David que, provavelmente, já conhecia aquela mulher, porque mulher de um dos seus principais oficiais, vê-a, e não a reconhece: «David procurou saber quem era aquela mulher e disseram-lhe que era Betsabé, filha de Eliam, mulher de Urias, o hitita» (11, 3). E decide consumir aquela coisa formosa. O pecado de David – e os nossos – não começa quando fica impressionado com aquela grande beleza, nem quando é estremecido nas suas entranhas. O pecado realiza-se quando decide mandar os seus servos para a trazerem. Passa um período de tempo entre a emoção de David e a sua escolha, suficiente para fazer daquela ação uma escolha intencional e, portanto, responsável. Não é um raptus.
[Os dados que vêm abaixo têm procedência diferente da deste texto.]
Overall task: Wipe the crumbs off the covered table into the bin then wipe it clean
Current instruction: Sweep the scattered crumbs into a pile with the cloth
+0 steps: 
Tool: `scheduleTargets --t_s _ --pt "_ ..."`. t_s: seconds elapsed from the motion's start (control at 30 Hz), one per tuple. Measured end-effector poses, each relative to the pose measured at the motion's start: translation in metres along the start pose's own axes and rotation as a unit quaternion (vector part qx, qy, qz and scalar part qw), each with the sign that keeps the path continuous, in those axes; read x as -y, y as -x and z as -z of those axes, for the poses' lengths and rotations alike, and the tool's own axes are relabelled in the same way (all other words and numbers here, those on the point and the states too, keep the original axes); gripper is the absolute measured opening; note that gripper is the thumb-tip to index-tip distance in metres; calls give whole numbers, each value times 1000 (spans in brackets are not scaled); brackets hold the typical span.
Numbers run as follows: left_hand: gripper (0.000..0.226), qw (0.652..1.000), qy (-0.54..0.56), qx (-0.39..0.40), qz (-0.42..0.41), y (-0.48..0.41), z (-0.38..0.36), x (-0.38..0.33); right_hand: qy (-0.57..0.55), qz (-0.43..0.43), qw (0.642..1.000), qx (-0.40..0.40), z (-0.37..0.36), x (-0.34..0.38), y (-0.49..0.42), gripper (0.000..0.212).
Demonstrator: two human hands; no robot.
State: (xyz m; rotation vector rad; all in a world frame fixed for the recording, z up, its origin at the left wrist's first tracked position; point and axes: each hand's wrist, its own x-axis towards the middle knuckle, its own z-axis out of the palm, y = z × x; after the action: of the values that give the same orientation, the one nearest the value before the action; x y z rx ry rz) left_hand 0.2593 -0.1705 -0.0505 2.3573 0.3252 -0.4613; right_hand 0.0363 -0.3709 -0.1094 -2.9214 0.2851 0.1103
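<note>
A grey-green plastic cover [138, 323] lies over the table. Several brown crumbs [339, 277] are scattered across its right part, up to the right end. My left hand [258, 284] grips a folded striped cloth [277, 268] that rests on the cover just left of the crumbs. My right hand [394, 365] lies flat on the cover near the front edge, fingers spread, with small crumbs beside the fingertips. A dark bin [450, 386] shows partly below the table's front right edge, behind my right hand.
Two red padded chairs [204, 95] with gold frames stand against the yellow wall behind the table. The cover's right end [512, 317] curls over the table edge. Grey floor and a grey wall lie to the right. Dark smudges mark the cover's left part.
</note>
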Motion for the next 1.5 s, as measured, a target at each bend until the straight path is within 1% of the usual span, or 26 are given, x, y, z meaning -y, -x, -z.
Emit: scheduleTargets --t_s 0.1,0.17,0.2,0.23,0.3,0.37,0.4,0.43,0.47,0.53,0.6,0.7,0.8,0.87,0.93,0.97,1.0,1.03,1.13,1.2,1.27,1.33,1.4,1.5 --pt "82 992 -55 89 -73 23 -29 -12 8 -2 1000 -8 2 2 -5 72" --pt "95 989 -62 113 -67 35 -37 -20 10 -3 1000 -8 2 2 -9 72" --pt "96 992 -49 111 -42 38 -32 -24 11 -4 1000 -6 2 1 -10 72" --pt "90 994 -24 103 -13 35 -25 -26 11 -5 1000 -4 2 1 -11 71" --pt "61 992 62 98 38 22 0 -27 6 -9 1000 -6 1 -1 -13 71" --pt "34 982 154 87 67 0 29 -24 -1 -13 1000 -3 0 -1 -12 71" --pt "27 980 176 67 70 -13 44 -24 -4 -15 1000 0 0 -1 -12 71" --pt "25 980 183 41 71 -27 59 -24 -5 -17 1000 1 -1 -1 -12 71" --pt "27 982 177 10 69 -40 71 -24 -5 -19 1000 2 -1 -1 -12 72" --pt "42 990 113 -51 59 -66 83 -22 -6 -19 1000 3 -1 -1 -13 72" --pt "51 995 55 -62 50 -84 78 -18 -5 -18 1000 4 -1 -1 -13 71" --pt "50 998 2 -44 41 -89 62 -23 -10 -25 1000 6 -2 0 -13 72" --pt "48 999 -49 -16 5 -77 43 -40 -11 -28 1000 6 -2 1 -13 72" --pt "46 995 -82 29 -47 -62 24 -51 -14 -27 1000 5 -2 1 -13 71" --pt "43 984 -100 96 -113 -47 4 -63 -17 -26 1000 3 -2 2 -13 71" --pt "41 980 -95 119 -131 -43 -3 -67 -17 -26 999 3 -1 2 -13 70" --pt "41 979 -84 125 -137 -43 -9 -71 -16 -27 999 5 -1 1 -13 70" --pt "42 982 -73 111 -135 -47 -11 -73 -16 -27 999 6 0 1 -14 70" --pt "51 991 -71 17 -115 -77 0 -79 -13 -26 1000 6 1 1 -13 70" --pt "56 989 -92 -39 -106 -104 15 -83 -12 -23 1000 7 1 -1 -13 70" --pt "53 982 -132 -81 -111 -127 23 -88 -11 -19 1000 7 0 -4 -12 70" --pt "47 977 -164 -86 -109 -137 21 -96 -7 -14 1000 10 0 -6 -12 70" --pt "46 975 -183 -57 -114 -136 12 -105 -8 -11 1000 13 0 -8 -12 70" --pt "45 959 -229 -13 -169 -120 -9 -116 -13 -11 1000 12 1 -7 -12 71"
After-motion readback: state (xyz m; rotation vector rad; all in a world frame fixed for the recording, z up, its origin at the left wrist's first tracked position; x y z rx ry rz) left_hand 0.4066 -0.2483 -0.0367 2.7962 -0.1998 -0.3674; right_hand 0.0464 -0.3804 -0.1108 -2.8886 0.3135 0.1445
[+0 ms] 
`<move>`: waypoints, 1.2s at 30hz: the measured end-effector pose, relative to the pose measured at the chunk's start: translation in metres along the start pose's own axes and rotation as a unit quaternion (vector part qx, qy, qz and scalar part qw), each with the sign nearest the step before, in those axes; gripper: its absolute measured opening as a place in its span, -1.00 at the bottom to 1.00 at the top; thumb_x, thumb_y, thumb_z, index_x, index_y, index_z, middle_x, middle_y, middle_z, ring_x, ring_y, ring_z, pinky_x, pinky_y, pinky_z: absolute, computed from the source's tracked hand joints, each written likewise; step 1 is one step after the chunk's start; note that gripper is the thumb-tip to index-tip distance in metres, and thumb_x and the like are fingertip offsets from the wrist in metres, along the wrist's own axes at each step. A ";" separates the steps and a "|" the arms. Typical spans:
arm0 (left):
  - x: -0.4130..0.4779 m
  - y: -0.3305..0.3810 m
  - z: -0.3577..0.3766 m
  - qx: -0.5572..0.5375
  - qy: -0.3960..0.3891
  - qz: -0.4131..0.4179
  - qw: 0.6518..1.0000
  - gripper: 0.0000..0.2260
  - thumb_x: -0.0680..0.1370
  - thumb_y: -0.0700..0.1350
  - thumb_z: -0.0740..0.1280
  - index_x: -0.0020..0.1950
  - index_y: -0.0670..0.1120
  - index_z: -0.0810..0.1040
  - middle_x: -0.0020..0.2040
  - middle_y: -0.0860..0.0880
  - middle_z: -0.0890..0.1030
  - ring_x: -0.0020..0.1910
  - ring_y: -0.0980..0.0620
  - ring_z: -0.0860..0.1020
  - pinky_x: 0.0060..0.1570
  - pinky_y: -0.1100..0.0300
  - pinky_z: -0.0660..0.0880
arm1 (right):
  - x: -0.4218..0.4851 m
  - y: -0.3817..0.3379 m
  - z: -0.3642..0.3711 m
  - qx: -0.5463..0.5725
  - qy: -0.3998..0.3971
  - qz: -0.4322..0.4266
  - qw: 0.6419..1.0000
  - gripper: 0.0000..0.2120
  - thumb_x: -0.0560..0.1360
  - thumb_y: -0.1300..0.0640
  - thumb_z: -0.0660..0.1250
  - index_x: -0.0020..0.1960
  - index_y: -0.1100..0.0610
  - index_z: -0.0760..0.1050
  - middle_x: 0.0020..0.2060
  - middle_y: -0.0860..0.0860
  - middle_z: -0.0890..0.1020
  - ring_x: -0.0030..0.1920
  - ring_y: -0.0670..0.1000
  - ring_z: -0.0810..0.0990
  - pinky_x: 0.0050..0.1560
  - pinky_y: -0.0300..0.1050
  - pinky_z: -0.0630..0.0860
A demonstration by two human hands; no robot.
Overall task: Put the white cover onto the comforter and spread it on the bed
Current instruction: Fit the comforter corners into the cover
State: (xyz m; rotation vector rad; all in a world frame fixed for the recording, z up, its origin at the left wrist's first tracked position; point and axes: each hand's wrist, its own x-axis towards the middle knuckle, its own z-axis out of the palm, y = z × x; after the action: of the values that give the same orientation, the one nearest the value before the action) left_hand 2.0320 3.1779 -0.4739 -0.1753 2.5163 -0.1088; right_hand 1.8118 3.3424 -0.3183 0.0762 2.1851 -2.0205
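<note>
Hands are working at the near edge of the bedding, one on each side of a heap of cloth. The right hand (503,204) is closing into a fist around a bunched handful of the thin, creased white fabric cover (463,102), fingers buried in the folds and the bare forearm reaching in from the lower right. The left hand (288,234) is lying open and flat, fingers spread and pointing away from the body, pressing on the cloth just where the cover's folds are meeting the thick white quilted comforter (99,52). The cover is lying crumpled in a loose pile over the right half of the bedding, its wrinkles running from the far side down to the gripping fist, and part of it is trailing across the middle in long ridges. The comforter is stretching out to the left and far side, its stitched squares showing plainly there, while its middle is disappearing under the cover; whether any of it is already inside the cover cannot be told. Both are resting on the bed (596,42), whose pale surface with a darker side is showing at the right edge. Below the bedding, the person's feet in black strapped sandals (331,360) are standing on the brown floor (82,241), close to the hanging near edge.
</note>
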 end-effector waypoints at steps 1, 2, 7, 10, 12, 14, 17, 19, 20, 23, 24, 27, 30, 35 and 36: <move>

David decide ceder à tentação. O problema moral das tentações (grande palavra, hoje, totalmente esquecida) não está na sua existência, em senti-la na carne e no coração. A responsabilidade ética começa quando decidimos o que fazer do “material tentador” que encontramos dentro de nós. David decide comer o fruto proibido e, aí, peca.
O texto não diz nada do modo como Betsabé reagiu, quando se viu diante de David. Não sabemos se gritou, se sofreu violência ou se, pelo contrário, consentiu – embora não tenham faltado e não faltem os comentadores que insinuam uma cumplicidade de Betsabé ao banhar-se onde podia ser vista: culpabilizar as vítimas e as mulheres, para as tornar (co)responsáveis das suas desventuras, é um estratégia antiga para absolver os carnífices.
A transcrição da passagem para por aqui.